Vars matches and general expressions issues

Hi,
I have following short data frame:

df <- data.frame(stringsAsFactors=FALSE,
                 URN = c("aaa", "bbb", "ccc"),
                 Q9a = c("Satisfied", "Contentsatifiedstressfree",
                         "satisfied please d"),
                 Q9b = c(" satisfying", "was not satisfied", "unhappy"),
                 Q9c = c("happy", "pleased", NA)
)

df

and I want to recode text into adjusted categories using general expressions:

library(tidyverse)
library(stringr)

results <- df %>% 
  mutate_at(vars(matches("Q\\d[a-c]")),
            .funs = list(Rec = ~ case_when(
              str_detect(., regex("Sati?|Satti?", 
                                  ignore_case = TRUE, multiline = TRUE)) 
              & !str_detect(., regex("un?satis|dis?satis|no[nt][- ]?satis", 
                                     ignore_case = TRUE, multiline = TRUE)) ~ "Satisfied",
              str_detect(., regex("Unhappy", 
                                  ignore_case = TRUE, multiline = TRUE)) 
              & !str_detect(., regex("Happy", 
                                     ignore_case = TRUE, multiline = TRUE)) ~ "Happy",
              str_detect(., regex("Happy", 
                                  ignore_case = TRUE, multiline = TRUE)) 
              & !str_detect(., regex("Unhappy", 
                                     ignore_case = TRUE, multiline = TRUE)) ~ "Unhappy",
              str_detect(., regex("Please?", ignore_case = TRUE, multiline = TRUE))
              & !str_detect(., regex("Easy", 
                                     ignore_case = TRUE, multiline = TRUE)) ~ "Pleased"))
  )

  results

The first question I have is why "unhappy" and "satisfied please d" were not picked up when ignore_case had been used?

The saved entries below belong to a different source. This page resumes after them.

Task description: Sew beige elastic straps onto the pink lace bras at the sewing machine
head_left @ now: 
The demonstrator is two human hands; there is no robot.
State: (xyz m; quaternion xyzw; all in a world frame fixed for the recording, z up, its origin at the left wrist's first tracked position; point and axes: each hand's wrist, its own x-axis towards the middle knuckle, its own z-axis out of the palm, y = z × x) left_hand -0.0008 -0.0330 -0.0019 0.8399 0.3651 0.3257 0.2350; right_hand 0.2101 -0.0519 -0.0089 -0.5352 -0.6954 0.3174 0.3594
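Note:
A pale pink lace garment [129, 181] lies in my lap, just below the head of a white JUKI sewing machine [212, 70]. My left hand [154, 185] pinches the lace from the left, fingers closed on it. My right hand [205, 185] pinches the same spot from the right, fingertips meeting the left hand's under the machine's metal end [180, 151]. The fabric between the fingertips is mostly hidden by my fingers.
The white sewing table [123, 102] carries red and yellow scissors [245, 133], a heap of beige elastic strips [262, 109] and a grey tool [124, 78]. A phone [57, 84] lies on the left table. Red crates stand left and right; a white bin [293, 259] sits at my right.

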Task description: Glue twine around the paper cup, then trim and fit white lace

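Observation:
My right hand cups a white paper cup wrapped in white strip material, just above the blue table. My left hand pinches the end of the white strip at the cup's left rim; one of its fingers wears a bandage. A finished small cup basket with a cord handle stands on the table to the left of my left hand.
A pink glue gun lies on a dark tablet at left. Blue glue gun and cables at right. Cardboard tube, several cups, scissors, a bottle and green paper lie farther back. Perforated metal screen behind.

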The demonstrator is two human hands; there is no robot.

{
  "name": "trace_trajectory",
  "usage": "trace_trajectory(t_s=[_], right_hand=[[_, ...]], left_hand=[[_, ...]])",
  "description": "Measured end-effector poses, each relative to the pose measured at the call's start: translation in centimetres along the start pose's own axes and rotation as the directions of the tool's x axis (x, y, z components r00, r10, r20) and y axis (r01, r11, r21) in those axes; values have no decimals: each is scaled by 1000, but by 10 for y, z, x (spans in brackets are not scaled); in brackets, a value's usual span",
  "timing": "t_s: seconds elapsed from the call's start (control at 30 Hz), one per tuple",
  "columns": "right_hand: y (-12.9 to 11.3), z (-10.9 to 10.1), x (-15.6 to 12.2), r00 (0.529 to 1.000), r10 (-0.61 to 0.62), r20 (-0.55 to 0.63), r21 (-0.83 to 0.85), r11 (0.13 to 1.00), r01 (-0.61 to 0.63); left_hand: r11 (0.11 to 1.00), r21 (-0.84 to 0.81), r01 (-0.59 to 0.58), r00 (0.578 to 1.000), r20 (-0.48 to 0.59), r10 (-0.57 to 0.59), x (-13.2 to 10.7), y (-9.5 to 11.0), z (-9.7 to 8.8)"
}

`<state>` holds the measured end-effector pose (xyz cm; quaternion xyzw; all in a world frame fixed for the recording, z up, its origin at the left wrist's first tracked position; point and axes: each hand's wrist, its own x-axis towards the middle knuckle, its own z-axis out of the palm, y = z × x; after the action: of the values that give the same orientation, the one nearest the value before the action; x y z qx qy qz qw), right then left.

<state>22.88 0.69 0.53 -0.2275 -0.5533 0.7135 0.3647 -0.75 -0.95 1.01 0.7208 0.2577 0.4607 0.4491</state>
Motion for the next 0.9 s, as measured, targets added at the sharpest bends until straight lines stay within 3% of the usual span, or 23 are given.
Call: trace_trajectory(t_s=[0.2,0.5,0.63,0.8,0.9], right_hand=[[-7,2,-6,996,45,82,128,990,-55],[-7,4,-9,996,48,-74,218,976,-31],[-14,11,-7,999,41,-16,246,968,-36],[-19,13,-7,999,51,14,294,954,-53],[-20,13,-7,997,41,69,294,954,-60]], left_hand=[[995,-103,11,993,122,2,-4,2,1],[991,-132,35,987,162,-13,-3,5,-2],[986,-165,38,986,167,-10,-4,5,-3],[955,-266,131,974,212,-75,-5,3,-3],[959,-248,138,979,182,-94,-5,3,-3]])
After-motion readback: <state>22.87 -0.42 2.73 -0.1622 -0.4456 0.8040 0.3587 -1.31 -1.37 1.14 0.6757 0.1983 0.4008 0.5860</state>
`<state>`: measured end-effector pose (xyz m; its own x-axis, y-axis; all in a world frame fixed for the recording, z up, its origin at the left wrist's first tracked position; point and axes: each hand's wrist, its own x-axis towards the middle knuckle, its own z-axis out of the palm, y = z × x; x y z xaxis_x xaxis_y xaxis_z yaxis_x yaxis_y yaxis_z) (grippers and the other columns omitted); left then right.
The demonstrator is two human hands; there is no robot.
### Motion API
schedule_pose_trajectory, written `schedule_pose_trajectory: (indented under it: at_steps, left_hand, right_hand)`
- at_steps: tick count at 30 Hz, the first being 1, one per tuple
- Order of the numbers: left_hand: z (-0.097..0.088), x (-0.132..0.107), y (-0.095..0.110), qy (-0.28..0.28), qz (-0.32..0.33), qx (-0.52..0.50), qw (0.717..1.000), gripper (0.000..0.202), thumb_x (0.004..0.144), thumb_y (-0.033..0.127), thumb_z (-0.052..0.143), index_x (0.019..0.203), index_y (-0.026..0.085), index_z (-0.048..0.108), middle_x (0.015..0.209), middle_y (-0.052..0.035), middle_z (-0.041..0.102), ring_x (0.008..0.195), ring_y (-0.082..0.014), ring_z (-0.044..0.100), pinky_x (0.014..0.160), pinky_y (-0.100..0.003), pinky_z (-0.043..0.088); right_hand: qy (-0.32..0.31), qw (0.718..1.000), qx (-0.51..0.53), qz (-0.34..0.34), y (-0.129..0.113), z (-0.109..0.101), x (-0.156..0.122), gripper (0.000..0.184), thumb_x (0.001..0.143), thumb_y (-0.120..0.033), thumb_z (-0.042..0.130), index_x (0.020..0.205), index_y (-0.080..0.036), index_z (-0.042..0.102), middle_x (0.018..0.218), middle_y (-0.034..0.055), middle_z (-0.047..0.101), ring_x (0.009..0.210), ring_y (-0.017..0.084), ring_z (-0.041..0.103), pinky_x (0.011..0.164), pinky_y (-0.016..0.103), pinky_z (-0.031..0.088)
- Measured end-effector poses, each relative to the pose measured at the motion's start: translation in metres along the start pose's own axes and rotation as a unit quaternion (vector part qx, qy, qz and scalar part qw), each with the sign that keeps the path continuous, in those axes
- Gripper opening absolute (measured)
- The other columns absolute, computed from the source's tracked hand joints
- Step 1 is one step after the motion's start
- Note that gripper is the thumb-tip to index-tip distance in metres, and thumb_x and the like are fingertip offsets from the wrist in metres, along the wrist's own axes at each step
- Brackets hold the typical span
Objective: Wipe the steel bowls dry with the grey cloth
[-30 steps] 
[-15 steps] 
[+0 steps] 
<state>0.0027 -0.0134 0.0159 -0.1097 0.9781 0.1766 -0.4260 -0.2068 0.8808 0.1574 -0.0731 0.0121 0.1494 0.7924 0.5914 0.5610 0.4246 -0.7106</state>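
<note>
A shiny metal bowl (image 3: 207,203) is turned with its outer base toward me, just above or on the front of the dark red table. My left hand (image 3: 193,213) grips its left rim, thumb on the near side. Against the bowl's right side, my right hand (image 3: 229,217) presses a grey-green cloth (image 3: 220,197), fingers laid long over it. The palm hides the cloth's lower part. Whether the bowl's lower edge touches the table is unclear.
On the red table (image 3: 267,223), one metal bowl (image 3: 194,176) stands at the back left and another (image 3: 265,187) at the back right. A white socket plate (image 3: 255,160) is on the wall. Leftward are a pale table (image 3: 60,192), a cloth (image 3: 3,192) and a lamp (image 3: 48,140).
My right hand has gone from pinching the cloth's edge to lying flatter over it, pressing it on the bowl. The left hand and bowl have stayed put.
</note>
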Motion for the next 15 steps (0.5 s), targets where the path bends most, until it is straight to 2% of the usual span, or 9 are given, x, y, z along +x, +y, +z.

The second question is really about a way of simplifying opposite impressions like "Happy"/"Unhappy", "Satisfied"/"Dissatisfied". Is any way of replacing these lines of the code:

str_detect(., regex("Unhappy", ignore_case = TRUE, multiline = TRUE)) 
& !str_detect(., regex("Happy", ignore_case = TRUE, multiline = TRUE)) ~ "Happy",
str_detect(., regex("Happy",  ignore_case = TRUE, multiline = TRUE)) 
& !str_detect(., regex("Unhappy",  ignore_case = TRUE, multiline = TRUE)) ~ "Unhappy",

by something easier including typical English opposite prefixes such as "un", "diss", "Not" etc? Also, my "happy" statement was incorrectly codded into "Unhappy" and I cannot figure out why.

Lastly, I have issues with vars(matches("Q\d[a-c]"). This code is working for the df above but another data frame I have has questions Q3_A, Q3_B, Q3_C instead of Q9a, Q9b, Q9c. How can I modify matches("Q\d[a-c]" to have the same effect but for new variables? I have tried some options but no effect...

Can you help?

The last code block has its logic reversed. Unhappy and NOT Happy should map to Unhappy.

multiline is unnecessary unless there are embedded newlines

The expressions can be simplified by lower casing before hand

Simplified example

suppressPackageStartupMessages({library(dplyr)
library(stringr)})

df <- data.frame(stringsAsFactors=FALSE,
URN = c("aaa", "bbb", "ccc"),
Q9a = c("Satisfied", "Contentsatifiedstressfree",
"satisfied please d"),
Q9b = c(" satisfying", "was not satisfied", "unhappy"),
Q9c = c("happy", "pleased", NA))

df %>% mutate(Q9c = tolower(Q9c)) %>%
       select(Q9c) %>%
       mutate(Q9c_Rec = case_when(
         str_detect(Q9c, "^happy") ~ "Happy",
         str_detect(Q9c, "unhappy") ~ "Unhappy",
         str_detect(Q9c, "please?") ~ "Happy"
       ))
#>       Q9c Q9c_Rec
#> 1   happy   Happy
#> 2 pleased   Happy
#> 3    <NA>    <NA>

df %>% mutate(Q9b = tolower(Q9b)) %>%
  select(Q9b) %>%
  mutate(Q9b_Rec = case_when(
    str_detect(Q9b, "^happy") ~ "Happy",
    str_detect(Q9b, "unhappy") ~ "Unhappy",
    str_detect(Q9b, "please?") ~ "Happy"
  ))
#>                 Q9b Q9b_Rec
#> 1        satisfying    <NA>
#> 2 was not satisfied    <NA>
#> 3           unhappy Unhappy

Created on 2020-09-07 by the reprex package (v0.3.0)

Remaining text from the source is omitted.